CALENDÁRIOS

Raiva nas trevas o vento

Sem se poder libertar.

Estou preso ao meu pensamento

Como o vento preso ao ar.

Fernando Pessoa, em Fúria nas Trevas o Vento

A minha encarnação é cheia de vazios,

esses hiatos que não serão preenchidos

— são os nadas, seus únicos inquilinos…

Tento pertencer aos minutos, aos giros

que o dia empreende sob mil figurinos,

todavia, por ele, nunca fui empreendido

— e não pertenço e nem sou pertencido.

Nas mãos, faltam-me as linhas do destino

— vejo o vento entrelaçado ao batente frio,

enquanto sequer ao poema possuo vínculo,

mesmo que poeta seja meu primeiro ofício.

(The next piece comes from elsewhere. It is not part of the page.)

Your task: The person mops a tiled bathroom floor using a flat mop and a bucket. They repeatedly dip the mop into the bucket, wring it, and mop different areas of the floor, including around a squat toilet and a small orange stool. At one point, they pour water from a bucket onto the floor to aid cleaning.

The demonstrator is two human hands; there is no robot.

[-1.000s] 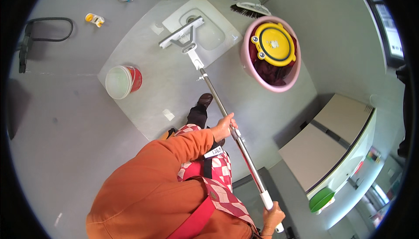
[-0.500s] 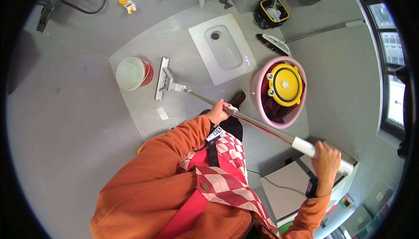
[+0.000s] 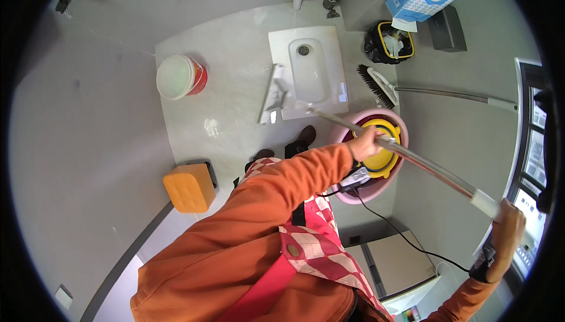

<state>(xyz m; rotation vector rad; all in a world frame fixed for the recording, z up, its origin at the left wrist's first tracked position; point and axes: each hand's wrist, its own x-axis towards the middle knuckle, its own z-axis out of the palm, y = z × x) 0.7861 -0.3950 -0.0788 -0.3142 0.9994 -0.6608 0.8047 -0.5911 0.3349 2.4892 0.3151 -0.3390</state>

Ninguém reclama quando falto e eu só sinto

falta se fico sem o furta-cor do comprimido

das sete e das nove e das onze e o das cinco.

Na segunda, desmaio entre papéis e arquivos,

teclado e tela, e planilhas e ordens de serviço.

Na terça, sou a cova rasa que flutua invisível

sobre as lápides empoeiradas dos meus gritos.

Na quarta, não sei bem: estou morto ou vivo?

Na quinta e sexta, tudo parece com os espíritos.

No sábado, eu morro — no domingo, ressuscito.